→ RECORDS FOR THIS TASK
_____

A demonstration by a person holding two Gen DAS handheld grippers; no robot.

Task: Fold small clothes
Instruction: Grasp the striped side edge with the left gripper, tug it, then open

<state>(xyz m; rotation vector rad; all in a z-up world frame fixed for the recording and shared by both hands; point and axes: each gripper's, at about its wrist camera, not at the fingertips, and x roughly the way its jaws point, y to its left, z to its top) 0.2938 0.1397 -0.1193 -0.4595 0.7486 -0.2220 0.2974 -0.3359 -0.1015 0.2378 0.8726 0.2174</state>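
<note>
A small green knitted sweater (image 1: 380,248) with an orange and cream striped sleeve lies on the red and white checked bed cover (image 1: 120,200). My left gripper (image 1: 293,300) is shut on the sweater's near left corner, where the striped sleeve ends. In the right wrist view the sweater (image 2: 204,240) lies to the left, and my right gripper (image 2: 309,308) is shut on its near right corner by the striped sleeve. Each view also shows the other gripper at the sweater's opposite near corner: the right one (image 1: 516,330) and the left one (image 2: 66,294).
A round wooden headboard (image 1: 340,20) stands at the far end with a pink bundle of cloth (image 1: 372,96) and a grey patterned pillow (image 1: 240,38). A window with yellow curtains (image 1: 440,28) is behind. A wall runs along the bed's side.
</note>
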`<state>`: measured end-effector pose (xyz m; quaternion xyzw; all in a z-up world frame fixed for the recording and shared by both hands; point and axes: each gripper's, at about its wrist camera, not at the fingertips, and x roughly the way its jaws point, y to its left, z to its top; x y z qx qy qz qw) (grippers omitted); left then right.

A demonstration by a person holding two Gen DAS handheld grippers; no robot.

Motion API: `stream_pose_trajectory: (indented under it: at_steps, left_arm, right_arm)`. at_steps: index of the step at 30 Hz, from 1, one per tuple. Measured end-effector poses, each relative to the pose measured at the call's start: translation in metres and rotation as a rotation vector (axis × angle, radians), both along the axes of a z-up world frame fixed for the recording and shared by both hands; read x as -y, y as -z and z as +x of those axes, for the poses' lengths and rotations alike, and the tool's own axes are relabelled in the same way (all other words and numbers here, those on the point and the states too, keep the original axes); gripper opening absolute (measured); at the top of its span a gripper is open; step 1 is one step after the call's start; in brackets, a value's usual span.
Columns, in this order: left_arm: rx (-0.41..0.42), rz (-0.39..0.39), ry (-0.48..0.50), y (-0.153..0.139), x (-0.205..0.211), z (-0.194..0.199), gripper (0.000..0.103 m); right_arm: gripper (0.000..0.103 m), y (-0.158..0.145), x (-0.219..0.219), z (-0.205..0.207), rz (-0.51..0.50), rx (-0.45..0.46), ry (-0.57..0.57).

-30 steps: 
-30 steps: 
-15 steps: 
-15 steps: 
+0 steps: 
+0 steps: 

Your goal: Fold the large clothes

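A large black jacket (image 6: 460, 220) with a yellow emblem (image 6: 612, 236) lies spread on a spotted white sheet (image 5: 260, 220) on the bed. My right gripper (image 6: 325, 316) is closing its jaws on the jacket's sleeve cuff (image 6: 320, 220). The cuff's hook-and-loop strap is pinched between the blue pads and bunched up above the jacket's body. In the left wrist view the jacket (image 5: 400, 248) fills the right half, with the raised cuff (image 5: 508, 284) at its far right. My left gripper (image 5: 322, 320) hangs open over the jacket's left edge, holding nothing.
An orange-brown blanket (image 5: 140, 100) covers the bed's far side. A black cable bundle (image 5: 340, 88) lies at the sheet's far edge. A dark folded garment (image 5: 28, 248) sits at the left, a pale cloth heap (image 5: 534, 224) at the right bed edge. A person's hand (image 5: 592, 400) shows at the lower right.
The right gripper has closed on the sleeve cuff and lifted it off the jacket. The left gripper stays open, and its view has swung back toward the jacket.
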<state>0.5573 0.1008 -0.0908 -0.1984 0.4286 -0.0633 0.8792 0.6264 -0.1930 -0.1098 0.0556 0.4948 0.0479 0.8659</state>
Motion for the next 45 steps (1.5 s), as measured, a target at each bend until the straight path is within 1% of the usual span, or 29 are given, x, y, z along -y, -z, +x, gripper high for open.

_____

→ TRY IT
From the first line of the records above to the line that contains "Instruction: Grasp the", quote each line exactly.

→ ANSWER TO THE EXERCISE
A demonstration by a person holding two Gen DAS handheld grippers; no robot.

Task: Fold small clothes
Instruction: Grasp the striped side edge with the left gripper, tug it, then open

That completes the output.